For the first time in decades, Americans have felt the pressure of food shortages. While these shortages are merely a function of supply chain bottlenecks, they’re unsettling nonetheless. As a result, U.S. farmers have taken the opportunity to show support to the consumers who support them, and social media has been filled with reassuring messages by farmers readying to plant what could be one of the largest crops in history.

Given the last couple months’ focus on public health and the food supply, I thought now would be a great time to talk about the fastest-growing domestic market for sorghum: food. Often overlooked because of their size relative to the ethanol, export and livestock markets, food markets have quietly grown to represent 5% to 10% of all demand for sorghum — and for good reason. These markets typically pay $1.75 to $2 per bushel more for sorghum than traditional markets.

It’s no wonder sorghum farmers across the country have stepped up their consumer outreach efforts.

Human consumption of sorghum is not new. The crop has been an important foodstuff for thousands of years and remains a staple for many millions of people in developing countries.

In the developed world, interest in sorghum as a food has been growing for several decades. In fact, the August 1972 edition of National Sorghum Producers’ Grain Sorghum News included a short piece on the growing interest in sorghum as a food and the milling quality research being conducted to facilitate greater consumption. We’ve been at this a while, and our efforts are really beginning to pay off!

Over the last few years, the pace of startups, product launches and public relations wins have been dizzying. Several new launches have occurred this year alone, and sorghum-based Ka-Pop! ancient grain snacks were featured on ABC’s Shark Tank in January. Writers at marthastewart.com even mused sorghum could be the next “it” grain.”

Such headlines are almost commonplace now, and foodies have been speculating for some time that sorghum may be on the verge of a breakout.
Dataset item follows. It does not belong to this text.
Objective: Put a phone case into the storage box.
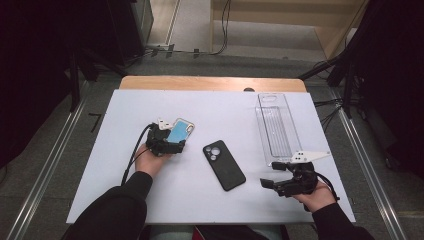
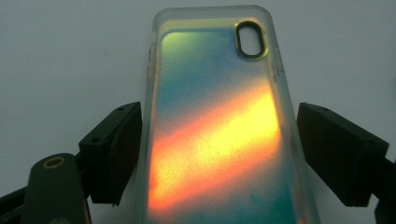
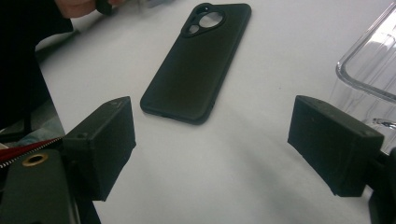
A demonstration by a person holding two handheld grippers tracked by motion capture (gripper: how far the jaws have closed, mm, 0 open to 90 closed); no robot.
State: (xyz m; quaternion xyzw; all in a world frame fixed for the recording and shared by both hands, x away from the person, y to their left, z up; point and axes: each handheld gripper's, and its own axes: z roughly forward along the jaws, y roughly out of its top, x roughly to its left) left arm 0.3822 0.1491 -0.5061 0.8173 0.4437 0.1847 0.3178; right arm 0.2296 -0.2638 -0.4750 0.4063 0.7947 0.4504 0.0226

So, does sorghum taste good? In my opinion, absolutely! I start each day with a bowl of Grain Berry breakfast cereal made with Onyx sorghum. I also love grains cooked whole, so I frequently use recipes from simplysorghum.com to prepare grain bowls and other lunch and dinner dishes from whole sorghum provided by Nu Life Market. And although I don’t drink whiskey often, I occasionally enjoy an evening glass of James F.C. Hyde Sorgho Whiskey. It’s a whiskey like no other!

Do others agree? Again, absolutely! In addition to strong sales by these companies, sorghum is featured prominently by a number of regional and national brands, including Chick-fil-A, Papa John’s, Velvet Taco, Bard’s Beer, Gerber and Kellogg’s, just to name a few. There’s also been an uptick in ancient grain offerings on college campuses recently, and we’re excited students at Kansas State University, the University of Connecticut and Yale University have access to nutrient-rich sorghum.

In theory, the sorghum food market could be massive. The U.S. consumes approximately 1.4 billion bushels of wheat and corn as cereal grain annually, so 10% market share would use almost 40% of the current U.S. sorghum crop.

Such a change would radically alter the sorghum industry, and we must begin to create this change by showing our own support and purchasing sorghum food products ourselves. Next, we must reach out to consumers. With the current focus on public health and the food supply, today is a great day to begin.